PROVIDED ENTRIES
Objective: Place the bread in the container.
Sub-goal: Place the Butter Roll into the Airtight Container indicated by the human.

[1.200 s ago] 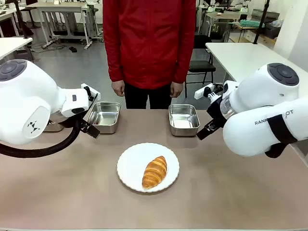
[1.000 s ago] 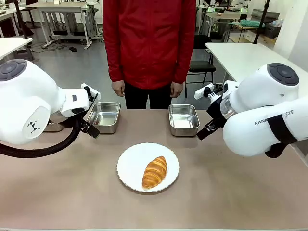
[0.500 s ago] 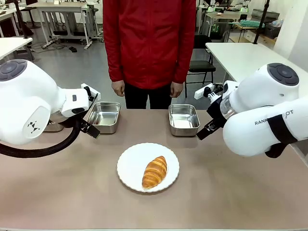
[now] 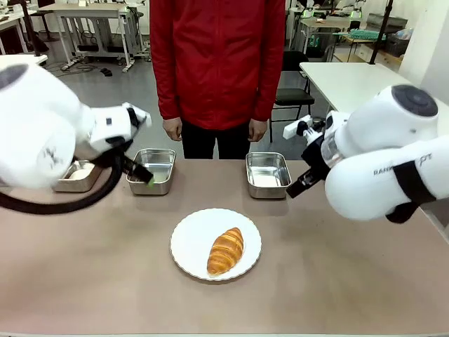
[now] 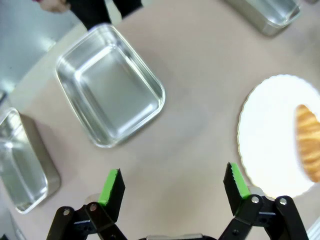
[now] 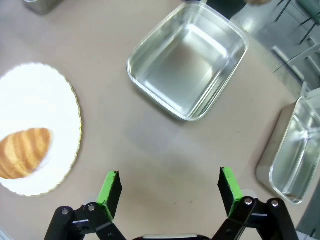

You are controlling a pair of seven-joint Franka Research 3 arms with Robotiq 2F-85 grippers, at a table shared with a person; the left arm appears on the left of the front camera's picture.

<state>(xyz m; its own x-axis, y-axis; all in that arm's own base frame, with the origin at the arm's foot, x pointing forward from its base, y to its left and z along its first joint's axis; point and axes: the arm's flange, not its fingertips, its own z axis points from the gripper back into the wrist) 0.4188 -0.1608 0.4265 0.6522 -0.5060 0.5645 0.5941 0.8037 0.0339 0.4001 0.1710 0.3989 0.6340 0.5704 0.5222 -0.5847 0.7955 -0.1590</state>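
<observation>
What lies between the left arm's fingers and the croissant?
Beyond the left fingers there is just bare table, then the white plate that the croissant rests on, as the left wrist view shows.

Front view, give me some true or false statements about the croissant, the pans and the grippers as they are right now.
1. The croissant lies on the plate. True.
2. The left gripper is shut on the croissant. False: it is open, holds nothing and hangs over bare table.
3. The right pan has bread in it. False: it is empty.
4. The right gripper is open. True.
5. The person's hands are on the plate. False: they hang at the person's sides, beyond the table's far edge.
</observation>
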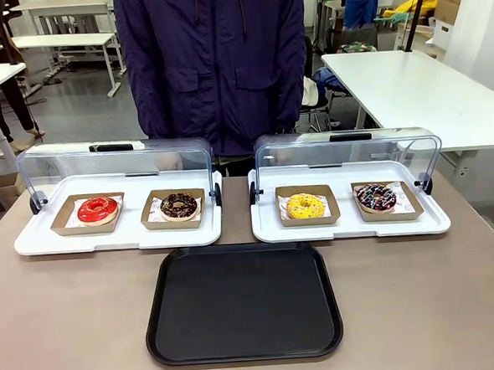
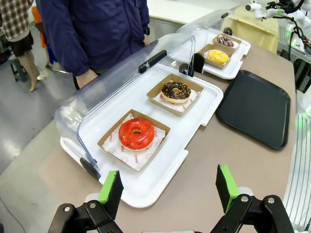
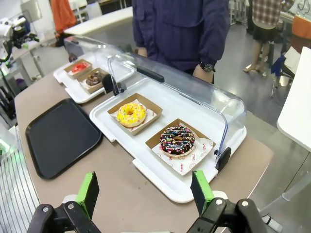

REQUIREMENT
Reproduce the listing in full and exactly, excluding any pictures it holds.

YOUR RESPONSE
Objective: Place the bread in the container.
Sub-goal: Place the Butter Roll into the Airtight Container indicated by the human.

[1.200 s ago] 
[1.000 s ago] 
[0.500 s ago] 
[now] 
[now] 
[now] 

You are controlling a pair of seven-joint Franka Research 3 arms with Robotiq 2F-85 grippers, at a table shared with a person; the left arm appears on the left of the front camera's picture.

<state>(xyz m; its own x-axis, y-axis; all in that arm's own base frame, with the origin at the arm's foot, x pointing forward from its base, y to its left and z along its first joint's axis; point and axes: the arm's flange, not its fingertips, its own z axis points from the gripper back into the wrist) 0.4188 -0.1608 0.4265 0.6522 -0.5060 0.5645 0.5941 0.8037 0.0339 0.4001 0.1710 0.3989 0.6340 0.5704 0.5222 -0.5847 0.7955 -0.1590</state>
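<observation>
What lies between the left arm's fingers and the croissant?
Beyond the left fingers there is just bare table, then the white plate that the croissant rests on, as the left wrist view shows.

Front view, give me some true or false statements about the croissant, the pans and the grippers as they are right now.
1. The croissant lies on the plate. True.
2. The left gripper is shut on the croissant. False: it is open, holds nothing and hangs over bare table.
3. The right pan has bread in it. False: it is empty.
4. The right gripper is open. True.
5. The person's hands are on the plate. False: they hang at the person's sides, beyond the table's far edge.
</observation>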

The exercise is done; no more work remains.